[Data records]
■ ■ ■ ■
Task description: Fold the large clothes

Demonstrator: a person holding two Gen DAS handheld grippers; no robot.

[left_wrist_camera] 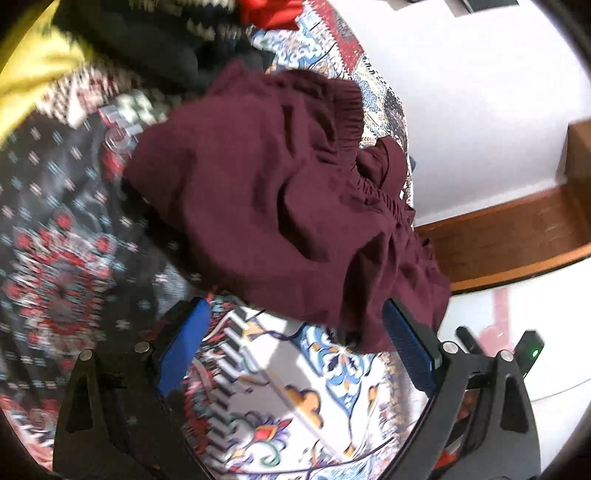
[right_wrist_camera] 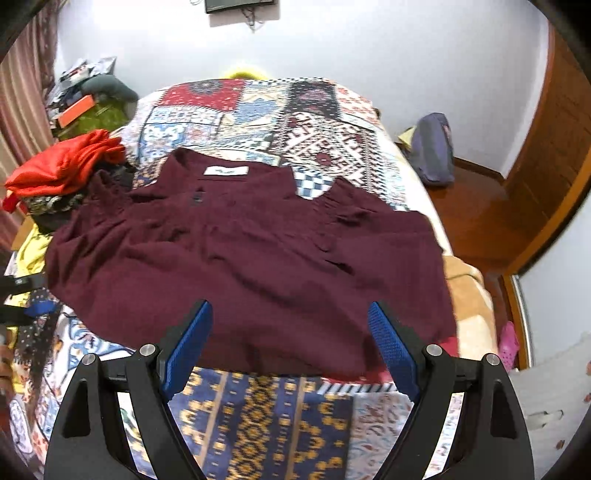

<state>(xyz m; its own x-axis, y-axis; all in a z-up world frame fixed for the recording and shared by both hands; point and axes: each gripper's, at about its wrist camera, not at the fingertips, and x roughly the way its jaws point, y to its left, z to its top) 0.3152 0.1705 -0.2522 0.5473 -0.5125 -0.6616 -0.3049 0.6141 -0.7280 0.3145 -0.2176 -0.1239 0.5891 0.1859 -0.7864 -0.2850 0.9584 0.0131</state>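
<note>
Lying spread on the patchwork bed (right_wrist_camera: 258,110), one maroon garment (right_wrist_camera: 251,258). Two grippers, left gripper (left_wrist_camera: 295,354) and right gripper (right_wrist_camera: 290,347), both fingers wide apart, holding nothing. One red clothes pile (right_wrist_camera: 62,162) beside it, left.

The left claw (left_wrist_camera: 295,354) stands wide open above a patchwork bedspread (left_wrist_camera: 280,398), nothing between its blue pads (left_wrist_camera: 183,347). Just ahead lies a crumpled maroon garment (left_wrist_camera: 266,192), its gathered edge toward the bed's side, one fold touching the right pad. Beyond it lie black (left_wrist_camera: 147,40), yellow (left_wrist_camera: 33,70) and red clothes (left_wrist_camera: 269,13). The view is blurred.
</note>
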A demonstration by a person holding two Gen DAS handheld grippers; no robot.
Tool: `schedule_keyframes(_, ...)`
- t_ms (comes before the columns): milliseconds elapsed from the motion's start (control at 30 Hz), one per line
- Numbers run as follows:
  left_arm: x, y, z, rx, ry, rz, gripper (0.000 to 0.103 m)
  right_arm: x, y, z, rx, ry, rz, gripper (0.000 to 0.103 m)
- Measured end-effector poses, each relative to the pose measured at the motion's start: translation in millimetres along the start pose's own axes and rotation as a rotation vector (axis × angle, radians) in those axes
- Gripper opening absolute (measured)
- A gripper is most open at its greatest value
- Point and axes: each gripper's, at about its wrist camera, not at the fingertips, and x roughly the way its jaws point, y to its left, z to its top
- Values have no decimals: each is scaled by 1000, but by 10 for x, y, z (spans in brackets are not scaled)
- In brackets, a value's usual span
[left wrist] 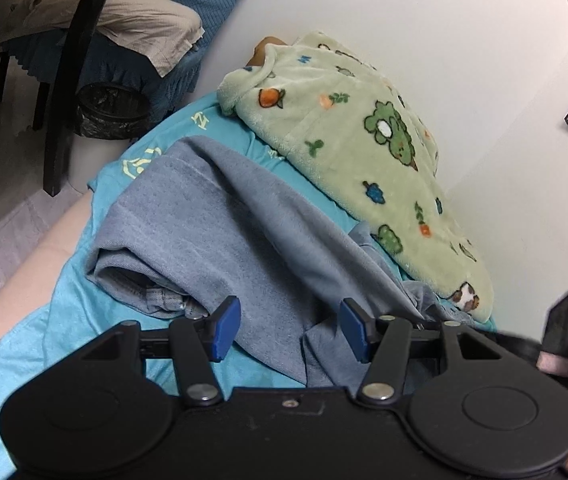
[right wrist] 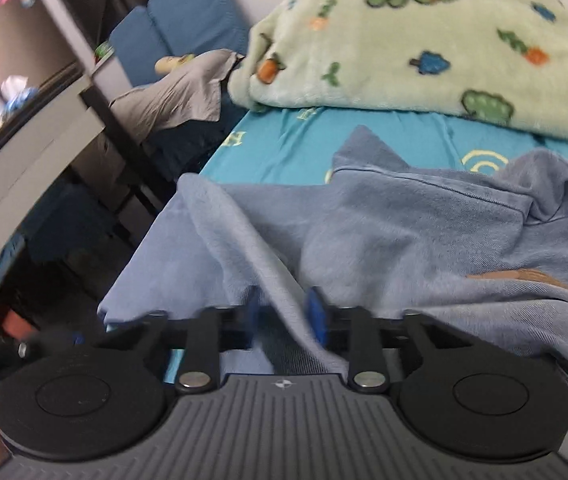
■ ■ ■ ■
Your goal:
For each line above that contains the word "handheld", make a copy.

Task response:
Demonstrator: a person holding two Gen DAS handheld grippers; no robot.
A demonstration by a person holding two Gen DAS handheld grippers; no robot.

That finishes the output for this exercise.